Shopping center in Tacoma, Washington, U.S.

The Tacoma Mall is the largest shopping center in Tacoma, Washington, United States, and is owned and operated by the Simon Property Group. Anchor tenants include Dick's Sporting Goods, JCPenney (originally two levels, but added a third level in 1986), Macy's (originally The Bon Marché), and Nordstrom, with one vacant and demolished anchor last occupied by Sears, which opened in 1981. The mall opened on October 13, 1965.

==History==

The mall opened on October 13, 1965. Another former anchor was Liberty House, which opened in 1974 (briefly Liberty House/Rhodes, with the Rhodes name later dropped, later Frederick & Nelson, then Mervyn's), which was demolished for the current location of Nordstrom, which relocated from an anchor that was originally Nordstrom Best, with the Best name-dropped in 1972, and expanded from 55,000 square feet to 134,000 square feet in 1983, in 2008. The former Nordstrom was divided into Sephora, Apple Store, and Forever 21 in 2010. Forever 21 relocated to a smaller location in 2016, and the former location became a Dick's Sporting Goods in 2017.

On May 31, 2018, it was announced that Sears would be closing as part of a plan to close 72 stores nationwide. The store closed on September 2, 2018.

Simon Property Group plans to redevelop portions of the mall to add more retail spaces that face outward in the former Sears space; the concept is similar to lifestyle centers and would include a through-street between several tenant buildings.

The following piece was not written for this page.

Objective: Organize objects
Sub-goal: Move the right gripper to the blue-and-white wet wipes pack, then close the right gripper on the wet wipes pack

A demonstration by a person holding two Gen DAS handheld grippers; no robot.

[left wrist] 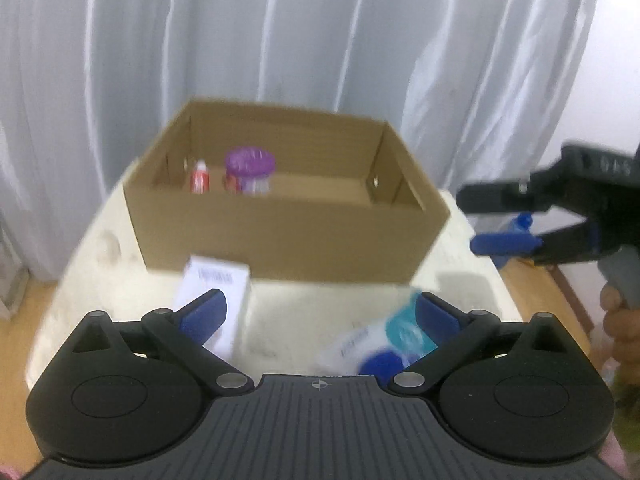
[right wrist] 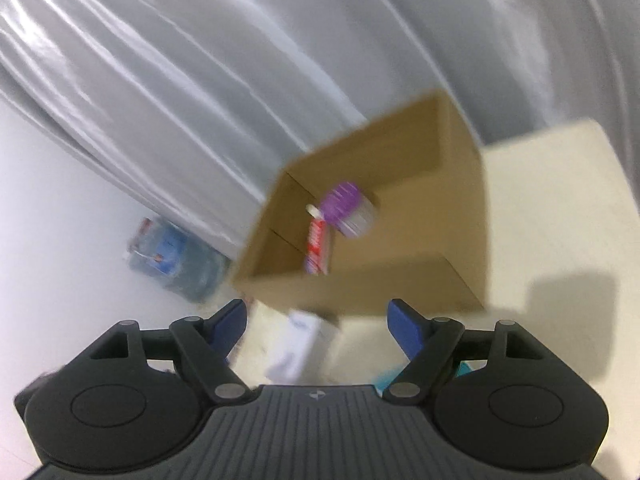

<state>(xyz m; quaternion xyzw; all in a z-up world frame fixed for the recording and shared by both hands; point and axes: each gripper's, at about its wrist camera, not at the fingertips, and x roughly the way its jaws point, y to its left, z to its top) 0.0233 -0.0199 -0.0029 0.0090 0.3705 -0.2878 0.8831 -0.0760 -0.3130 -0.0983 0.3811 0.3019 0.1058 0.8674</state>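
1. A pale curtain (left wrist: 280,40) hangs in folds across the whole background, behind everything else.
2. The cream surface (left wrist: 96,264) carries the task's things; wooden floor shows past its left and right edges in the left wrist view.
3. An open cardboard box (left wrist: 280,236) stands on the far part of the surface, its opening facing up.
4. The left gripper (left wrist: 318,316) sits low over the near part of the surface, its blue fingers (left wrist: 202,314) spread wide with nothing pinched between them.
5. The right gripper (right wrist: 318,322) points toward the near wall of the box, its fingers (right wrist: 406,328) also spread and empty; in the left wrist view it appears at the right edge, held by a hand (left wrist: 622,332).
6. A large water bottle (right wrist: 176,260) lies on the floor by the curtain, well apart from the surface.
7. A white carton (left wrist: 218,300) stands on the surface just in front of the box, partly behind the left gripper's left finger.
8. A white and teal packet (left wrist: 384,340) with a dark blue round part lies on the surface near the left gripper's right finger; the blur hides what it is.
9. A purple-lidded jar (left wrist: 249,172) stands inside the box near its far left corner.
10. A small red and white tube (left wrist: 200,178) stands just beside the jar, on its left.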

In December 2024, Simon had announced a multi million dollar renovation to the Tacoma Mall with new flooring, a new play structure, a new food court, new lighting, and refreshed mall entrances in order to keep the mall up to Simon’s current standards.

===2005 shooting===

On November 20, 2005, 20-year-old Dominick Sergio Maldonado opened fire inside the mall, wounding six people. One of them was seriously injured. Maldonado took four people hostage but surrendered without further incident to SWAT. In 2007, Maldonado was sentenced to 163 years in prison.

==Anchors==

- Macy's, opened August 1964 as The Bon Marche
- JCPenney, Opened October 1965 shortly after the Northgate Mall's JCPenney.
- Nordstrom, opened as Best's in 1965, relocated to its own building in 1983 and moved to former Mervyn's in 2008.
- Sears, opened in 1981, announced closure in May 2018, closed September 2, 2018, demolished April 7, 2019.
- Mervyn's, opened in 1993 in former Liberty House/Frederick & Nelson, closed in 2006.